A good interpreter education program should have a strong grounding in critical disability studies, medical humanities, critical deaf studies, history so that they can contextualize and understand complexities of structural power, and the liberal arts. Linguistic competency is only a small part of the big picture. Maybe the interpreting part should just be deferred to the graduate level and allow undergraduate education to focus on holistic development. And besides, there are many pathways, many doors, many approaches to this.

Interpreter education has many, many problems. The main one being ignoring deaf people, not allowing deaf people to take the lead in strategies, approaches, technologies, innovations, or values in what interpreting should be for deaf people. To ignore that and proceed is abled arrogance. Not linguistic casework.

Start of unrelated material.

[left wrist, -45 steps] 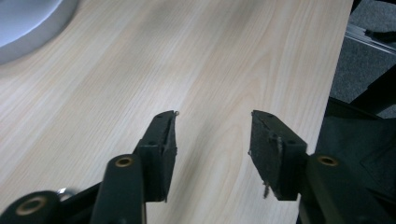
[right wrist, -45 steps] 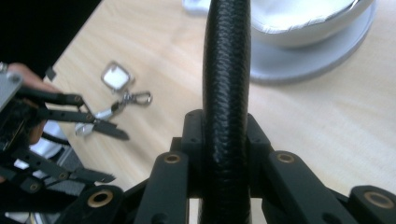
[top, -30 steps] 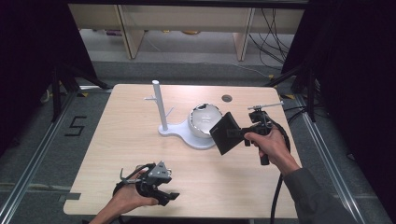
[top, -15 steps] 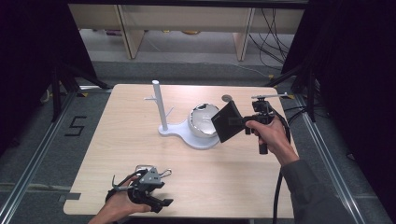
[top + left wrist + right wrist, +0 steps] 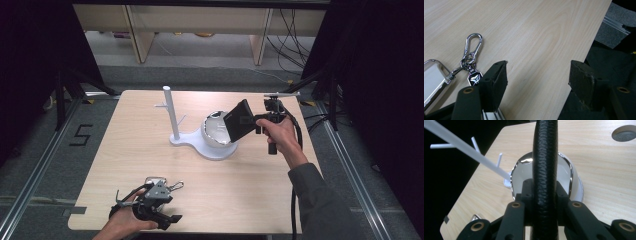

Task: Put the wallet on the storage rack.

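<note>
Our right gripper point(image 5: 545, 195) has its jaws clamped on the edge of one black wallet point(image 5: 241, 120), held above the table point(image 5: 150, 150) over the single shiny bowl point(image 5: 215, 131) on the white stand point(image 5: 172, 117). In the high view the wallet's flat face tilts, its long axis rising away from the bowl. Our left gripper point(image 5: 537, 80) has just been opening; nothing sits between its wide jaws. One key ring point(image 5: 471, 60) lies just beside it, carabiner pointing away.
</note>
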Motion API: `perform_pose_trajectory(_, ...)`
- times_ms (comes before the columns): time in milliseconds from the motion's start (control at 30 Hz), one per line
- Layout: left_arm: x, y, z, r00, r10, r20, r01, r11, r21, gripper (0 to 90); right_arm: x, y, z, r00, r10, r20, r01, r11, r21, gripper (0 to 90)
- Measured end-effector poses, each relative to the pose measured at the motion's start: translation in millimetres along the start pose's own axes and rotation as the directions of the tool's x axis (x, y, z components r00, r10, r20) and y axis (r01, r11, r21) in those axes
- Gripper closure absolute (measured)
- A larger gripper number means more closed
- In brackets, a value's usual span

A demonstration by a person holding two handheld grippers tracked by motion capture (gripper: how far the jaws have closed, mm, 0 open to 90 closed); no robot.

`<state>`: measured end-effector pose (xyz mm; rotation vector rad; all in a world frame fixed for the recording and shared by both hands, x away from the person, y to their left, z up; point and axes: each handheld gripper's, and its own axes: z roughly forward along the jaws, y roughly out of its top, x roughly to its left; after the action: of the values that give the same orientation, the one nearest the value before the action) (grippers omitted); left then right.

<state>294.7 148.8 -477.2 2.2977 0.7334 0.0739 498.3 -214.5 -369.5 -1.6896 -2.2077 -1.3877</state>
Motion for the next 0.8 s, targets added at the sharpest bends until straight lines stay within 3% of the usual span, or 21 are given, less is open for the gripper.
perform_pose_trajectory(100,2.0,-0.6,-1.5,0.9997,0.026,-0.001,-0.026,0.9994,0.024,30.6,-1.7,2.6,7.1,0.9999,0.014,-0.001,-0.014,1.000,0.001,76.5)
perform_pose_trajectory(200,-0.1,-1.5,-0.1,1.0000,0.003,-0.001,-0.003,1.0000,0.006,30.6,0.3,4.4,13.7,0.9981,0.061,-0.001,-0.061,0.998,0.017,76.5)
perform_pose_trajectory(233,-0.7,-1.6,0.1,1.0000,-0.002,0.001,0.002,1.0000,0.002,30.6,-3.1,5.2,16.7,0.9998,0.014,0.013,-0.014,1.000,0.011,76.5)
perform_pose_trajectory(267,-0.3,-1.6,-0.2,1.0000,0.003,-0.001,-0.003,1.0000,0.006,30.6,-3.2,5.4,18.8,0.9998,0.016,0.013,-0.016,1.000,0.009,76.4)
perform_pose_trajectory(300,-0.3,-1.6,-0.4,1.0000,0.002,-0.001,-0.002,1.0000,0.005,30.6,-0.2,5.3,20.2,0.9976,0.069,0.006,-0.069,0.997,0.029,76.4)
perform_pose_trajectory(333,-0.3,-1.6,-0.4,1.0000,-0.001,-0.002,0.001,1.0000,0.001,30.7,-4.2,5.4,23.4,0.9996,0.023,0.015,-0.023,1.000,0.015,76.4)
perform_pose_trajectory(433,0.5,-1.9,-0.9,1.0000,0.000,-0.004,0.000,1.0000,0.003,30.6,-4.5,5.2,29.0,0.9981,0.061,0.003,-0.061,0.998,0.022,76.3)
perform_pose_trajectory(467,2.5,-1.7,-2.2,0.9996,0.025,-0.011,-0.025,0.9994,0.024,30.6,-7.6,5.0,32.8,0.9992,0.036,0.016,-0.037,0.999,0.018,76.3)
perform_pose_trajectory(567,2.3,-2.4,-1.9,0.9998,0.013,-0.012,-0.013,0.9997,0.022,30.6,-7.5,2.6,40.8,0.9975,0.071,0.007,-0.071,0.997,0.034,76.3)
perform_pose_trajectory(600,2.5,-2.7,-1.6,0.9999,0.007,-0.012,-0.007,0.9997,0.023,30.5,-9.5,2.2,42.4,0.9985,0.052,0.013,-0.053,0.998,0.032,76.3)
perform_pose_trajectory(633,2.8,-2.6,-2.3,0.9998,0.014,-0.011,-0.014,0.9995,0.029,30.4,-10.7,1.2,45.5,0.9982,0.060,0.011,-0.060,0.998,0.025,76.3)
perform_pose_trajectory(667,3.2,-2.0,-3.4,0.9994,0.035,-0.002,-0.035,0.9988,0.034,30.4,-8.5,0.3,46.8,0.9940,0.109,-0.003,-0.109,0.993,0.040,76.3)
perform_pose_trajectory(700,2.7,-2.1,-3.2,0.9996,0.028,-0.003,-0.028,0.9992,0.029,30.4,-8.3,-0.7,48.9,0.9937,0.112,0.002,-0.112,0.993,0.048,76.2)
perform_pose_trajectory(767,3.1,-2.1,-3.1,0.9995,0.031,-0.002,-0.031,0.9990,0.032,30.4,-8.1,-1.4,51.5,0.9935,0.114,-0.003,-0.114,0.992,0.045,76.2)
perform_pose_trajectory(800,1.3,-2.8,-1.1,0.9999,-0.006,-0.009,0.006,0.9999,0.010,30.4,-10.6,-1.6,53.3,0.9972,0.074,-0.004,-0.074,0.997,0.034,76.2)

References: (links embedded below where available)

Berne, P. & Sins Invalid. 2015. “10 Principles of Disability Justice.

Henner, J. & Robinson, O. 2021 preprint. “Unsettling Languages, Unruly Bodyminds: Imaging a Crip Linguistics.”

Moriarty, E. & Kusters, A. 2021. “Deaf cosmopolitanism: calibrating as a moral process. International Journal of Multilingualism.” (Open Access)

Moutinho, S. 2019. “Reproducing Whiteness in Sign Language Interpreter Education: A Critical Examination of Curriculum.” MS thesis. University of Illinois at Chicago.

Robinson, O. & J. Henner. 2017. “The personal is political in The Deaf Mute Howls: deaf epistemology seeks disability justice.” Disability & Society. 32:9.

Robinson, O. & J. Henner. 2018. “Authentic Voices, Authentic Encounters: Cripping the University Through American Sign Language.” Disability Studies Quarterly.